Sunday, August 17, 2014

A Few Words About Robin

Robin Williams was our Jack-in-the-box.  He'd pop out all energetic to entertain us and we would laugh and laugh.  We never thought about the times between his appearances when he was back in the box all alone in the dark waiting to be called upon.  Reasons behind his death are being guessed.

Rob Schneider claims that Robin recently was diagnosed with Parkinson Disease and the medication to combat it has side effects that include suicide.   I gather Schneider is a pharmaceutical wiz.

My neighbor says that Robin was broke.  The ex-wives took all his money.  That can be depressing.  He must have been down to his last few million.

A few news articles stated that Robin was depressed because he was aging and his TV series was cancelled. It's harder to find work the older you get.

It has also been hinted that the current wife was withholding sex.  She last saw him at ten p.m. the night before his body was found.  Did they not share a bed?  They hadn't been married that long!

The truth is something we will never know.  But I guarantee you that very soon we be besieged by Robin William biographies who's authors will definitively declare Robin's last thoughts and reasons for his taking his life.  For examples of author audacity, try reading "The Lives of John Lennon" by Albert Goldman or "Wired: The Short Life and Fast Times of John Belushi" by Bob Woodward.  I can picture Clifford Irving typing out a tell-all book right this very minute.

If you don't know who Clifford Irving is, I am not going to tell you.  You will have to look him up on Wikipedia for yourself.

Next time, we shall discuss how Humphrey Bogart's death caused Lauren Bacall's fatal stroke.


Tuesday, August 5, 2014

The New Man

I have nothing to say, and yet, I am fearless enough to say it.

Anybody else wonder why the human race developed arms with hands instead of tentacles with suckers?  With tentacles, you could really wrap your limbs around your sweetie.

Yes, if it were up to me to redesign the human form, I would chose tentacles for arms, and wheels instead of feet.  Also, I would give humans a radar system, like bats have.  I would put a back-up stop in throats, like that on a gas pump, so once you ate a proper portion of food, you could not consume another bite until more energy was needed.  This would rid the planet of the heavy and the obese.  And the females will have four...  No, make that, six... Six breasts that encircle her rib cage.  After all, we men will want to use our long tentacles.  And on top our heads, we will have a propeller, like on a helicopter, so we can have hover and fly anywhere we wish. And inside our lungs we will have flora and fauna, so when we exude carbon dioxide, the flora and fauna will turn it back into oxygen.  Thus, we never will need a breathing tank in outer space or to swim deep underwater.  We can stay in space and underwater forever if we so desire, with our new head apparatus propelling us through the skies and the seas.  And our eye will emit a bright light on demand.  We could control our eyeball flashlights, so we never have to worry about being in the dark again.

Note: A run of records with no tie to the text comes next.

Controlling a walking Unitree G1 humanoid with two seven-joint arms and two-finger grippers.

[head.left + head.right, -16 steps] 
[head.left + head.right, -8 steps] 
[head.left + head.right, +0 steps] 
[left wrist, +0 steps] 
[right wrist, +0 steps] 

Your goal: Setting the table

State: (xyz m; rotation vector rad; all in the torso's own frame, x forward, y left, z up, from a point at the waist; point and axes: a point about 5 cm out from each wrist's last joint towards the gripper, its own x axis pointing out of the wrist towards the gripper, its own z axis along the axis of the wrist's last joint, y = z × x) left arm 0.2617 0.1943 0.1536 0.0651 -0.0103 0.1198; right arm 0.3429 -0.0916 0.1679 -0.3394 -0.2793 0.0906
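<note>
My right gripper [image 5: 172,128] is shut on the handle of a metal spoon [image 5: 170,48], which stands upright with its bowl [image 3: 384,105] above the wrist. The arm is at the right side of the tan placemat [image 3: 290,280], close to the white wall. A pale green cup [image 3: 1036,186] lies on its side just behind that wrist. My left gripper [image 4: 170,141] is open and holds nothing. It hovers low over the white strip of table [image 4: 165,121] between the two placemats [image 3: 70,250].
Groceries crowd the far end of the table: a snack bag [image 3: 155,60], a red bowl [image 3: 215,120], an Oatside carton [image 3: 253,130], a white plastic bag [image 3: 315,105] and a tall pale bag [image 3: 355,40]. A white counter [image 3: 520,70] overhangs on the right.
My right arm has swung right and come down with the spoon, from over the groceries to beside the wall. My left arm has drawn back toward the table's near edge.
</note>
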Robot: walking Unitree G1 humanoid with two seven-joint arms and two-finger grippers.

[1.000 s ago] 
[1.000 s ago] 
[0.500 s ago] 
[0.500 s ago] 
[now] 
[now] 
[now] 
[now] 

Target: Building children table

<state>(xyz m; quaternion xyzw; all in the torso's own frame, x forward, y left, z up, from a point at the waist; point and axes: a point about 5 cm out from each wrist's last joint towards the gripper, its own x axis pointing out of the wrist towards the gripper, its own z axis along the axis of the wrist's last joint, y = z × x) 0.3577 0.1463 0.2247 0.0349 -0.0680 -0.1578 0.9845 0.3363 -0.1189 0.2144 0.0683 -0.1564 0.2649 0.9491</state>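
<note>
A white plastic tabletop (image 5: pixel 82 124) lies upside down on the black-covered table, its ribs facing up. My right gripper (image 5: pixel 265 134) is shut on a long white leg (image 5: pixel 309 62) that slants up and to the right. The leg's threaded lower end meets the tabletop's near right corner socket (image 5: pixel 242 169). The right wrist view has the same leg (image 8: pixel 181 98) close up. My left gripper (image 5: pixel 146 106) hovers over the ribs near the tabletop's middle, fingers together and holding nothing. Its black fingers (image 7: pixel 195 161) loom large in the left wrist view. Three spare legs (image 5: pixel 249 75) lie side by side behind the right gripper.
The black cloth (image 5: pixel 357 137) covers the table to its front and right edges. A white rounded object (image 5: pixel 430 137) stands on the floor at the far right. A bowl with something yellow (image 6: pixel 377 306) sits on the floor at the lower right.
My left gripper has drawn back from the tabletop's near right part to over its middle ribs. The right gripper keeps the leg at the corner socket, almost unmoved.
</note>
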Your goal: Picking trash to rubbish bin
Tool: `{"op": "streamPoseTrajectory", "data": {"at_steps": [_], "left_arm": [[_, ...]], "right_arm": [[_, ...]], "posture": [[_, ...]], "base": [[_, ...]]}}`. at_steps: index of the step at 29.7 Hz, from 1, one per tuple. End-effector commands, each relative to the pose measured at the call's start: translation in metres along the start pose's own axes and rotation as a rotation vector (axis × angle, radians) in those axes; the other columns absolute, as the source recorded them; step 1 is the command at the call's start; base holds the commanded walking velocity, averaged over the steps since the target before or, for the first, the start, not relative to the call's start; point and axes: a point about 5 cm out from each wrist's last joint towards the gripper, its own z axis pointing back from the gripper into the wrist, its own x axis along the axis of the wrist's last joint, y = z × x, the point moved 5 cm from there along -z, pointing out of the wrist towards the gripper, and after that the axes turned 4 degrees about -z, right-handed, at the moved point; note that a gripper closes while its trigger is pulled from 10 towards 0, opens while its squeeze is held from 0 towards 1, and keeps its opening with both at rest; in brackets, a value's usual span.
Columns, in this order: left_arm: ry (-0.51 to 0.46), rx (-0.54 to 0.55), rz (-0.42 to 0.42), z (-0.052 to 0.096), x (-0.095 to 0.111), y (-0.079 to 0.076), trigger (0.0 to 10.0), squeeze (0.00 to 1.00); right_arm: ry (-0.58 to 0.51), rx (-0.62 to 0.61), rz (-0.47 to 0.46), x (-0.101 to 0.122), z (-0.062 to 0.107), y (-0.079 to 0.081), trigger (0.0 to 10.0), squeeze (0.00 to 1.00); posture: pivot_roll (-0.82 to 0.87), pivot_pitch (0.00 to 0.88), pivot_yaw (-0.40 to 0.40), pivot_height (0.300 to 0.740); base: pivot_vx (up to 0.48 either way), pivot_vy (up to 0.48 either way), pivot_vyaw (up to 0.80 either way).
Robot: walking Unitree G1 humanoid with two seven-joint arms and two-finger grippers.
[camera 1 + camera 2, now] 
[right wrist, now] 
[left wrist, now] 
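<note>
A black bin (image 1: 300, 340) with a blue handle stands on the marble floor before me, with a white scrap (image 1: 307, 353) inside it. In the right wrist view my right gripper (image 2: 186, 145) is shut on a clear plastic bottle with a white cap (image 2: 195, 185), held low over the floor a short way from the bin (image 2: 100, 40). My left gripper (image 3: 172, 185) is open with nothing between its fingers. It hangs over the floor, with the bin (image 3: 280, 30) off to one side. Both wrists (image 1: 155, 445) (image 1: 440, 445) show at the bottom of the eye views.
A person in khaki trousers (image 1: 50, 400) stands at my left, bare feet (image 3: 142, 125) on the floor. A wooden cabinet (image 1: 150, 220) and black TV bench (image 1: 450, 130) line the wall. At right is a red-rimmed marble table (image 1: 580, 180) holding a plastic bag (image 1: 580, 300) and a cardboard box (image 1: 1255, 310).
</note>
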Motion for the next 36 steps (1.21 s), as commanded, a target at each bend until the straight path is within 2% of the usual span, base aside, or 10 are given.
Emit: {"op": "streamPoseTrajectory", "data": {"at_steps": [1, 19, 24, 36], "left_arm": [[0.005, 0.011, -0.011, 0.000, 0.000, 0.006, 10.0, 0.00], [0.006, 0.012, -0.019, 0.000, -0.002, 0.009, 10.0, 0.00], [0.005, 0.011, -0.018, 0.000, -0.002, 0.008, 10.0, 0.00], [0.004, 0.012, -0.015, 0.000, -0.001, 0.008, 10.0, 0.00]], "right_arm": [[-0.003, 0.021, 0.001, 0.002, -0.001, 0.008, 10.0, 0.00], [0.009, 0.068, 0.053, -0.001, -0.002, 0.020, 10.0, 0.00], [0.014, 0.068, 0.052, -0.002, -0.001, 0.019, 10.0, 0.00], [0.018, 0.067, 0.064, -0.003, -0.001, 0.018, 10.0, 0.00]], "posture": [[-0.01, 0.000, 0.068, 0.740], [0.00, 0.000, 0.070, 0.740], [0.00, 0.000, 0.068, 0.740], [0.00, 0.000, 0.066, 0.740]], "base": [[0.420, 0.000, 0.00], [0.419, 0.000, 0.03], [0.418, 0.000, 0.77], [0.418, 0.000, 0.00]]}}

Yes.  I would like to redesign the human form.  I would use a strong rubber for our bones.  That way, if we fell out of a tree, or got run over by a bus, we would not break.  We would flatten and bend before snapping back into shape.  And I would make our blood cherry flavored.  That way if you cut your finger, you'll have a tasty refreshment while waiting for the bleeding to stop.

If I could redesign the human form, aging would stop after twenty-five years.  Death would not be mandatory.  It would be merely an option.  The same as reincarnation would be an option.  If you chose, you could die and restart, either in the same body or that of something else.  Any and all past lives will be stored clearly in your memory, so you can learn from past mistakes.

If I redesign the human form, I would have a volume control in our ears.  We could increase the volume of the things we wish to listen to and mute out what we don't.  Both at the same time!  So you can completely mute out the wife while hearing the sportscaster announce that baseball or football game.  Your brain will record her words, so later, you can selectively scan them when she insists on quizzing you.

Yes.  I would like to redesign the human form.  How about you, any ideas for improvements?